WHAT IS EXPECTED:
Provide an exact copy of the data, excluding the images.
☆ ☆ ☆
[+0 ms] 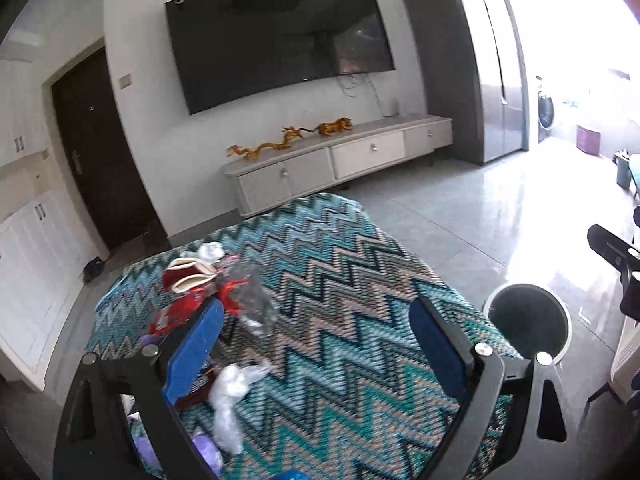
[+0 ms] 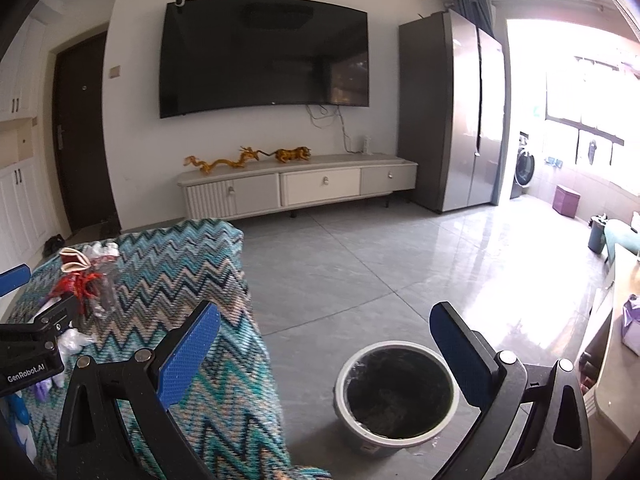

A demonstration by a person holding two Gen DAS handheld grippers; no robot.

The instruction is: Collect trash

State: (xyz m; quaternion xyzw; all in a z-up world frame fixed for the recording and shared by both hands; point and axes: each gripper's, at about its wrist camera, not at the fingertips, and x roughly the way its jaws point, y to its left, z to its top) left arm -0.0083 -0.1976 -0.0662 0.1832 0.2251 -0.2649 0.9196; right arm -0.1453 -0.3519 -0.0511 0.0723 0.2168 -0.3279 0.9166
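Left gripper [image 1: 316, 324]: jaws wide apart, holding nothing, over the zigzag cloth [image 1: 340, 280]. Trash sits at the cloth's left side: one red carton [image 1: 188, 276], one clear bag [image 1: 254, 300], one white wad [image 1: 232, 388]; red wrappers too jumbled to count. One bin [image 2: 396, 396] on the floor right of the cloth. Right gripper [image 2: 324, 344]: jaws apart, empty, above the bin. Only the right wrist view shows the bin's dark liner whole.

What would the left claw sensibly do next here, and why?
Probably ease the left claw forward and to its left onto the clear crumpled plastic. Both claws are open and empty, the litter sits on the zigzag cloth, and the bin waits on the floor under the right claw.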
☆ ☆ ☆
RESPONSE TO THE EXERCISE:
[+0 ms] 
[+0 ms] 

A demonstration by a person holding two Gen DAS handheld grippers; no robot.

The instruction is: Collect trash

State: (xyz m; quaternion xyzw; all in a z-up world frame fixed for the recording and shared by both hands; point and axes: each gripper's, at about its wrist camera, not at the fingertips, and x roughly the way its jaws point, y to its left, z to its top) left arm -0.0083 -0.1976 -0.0662 0.1832 0.2251 -0.2649 0.9196; right arm -0.1453 -0.3519 -0.0511 0.0723 0.2168 -0.3279 0.9166
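Left gripper [image 1: 316, 324]: jaws wide apart, holding nothing, over the zigzag cloth [image 1: 340, 280]. Trash sits at the cloth's left side: one red carton [image 1: 188, 276], one clear bag [image 1: 254, 300], one white wad [image 1: 232, 388]; red wrappers too jumbled to count. One bin [image 2: 396, 396] on the floor right of the cloth. Right gripper [image 2: 324, 344]: jaws apart, empty, above the bin. Only the right wrist view shows the bin's dark liner whole.

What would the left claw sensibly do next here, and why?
Probably ease the left claw forward and to its left onto the clear crumpled plastic. Both claws are open and empty, the litter sits on the zigzag cloth, and the bin waits on the floor under the right claw.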

The output contains nothing further.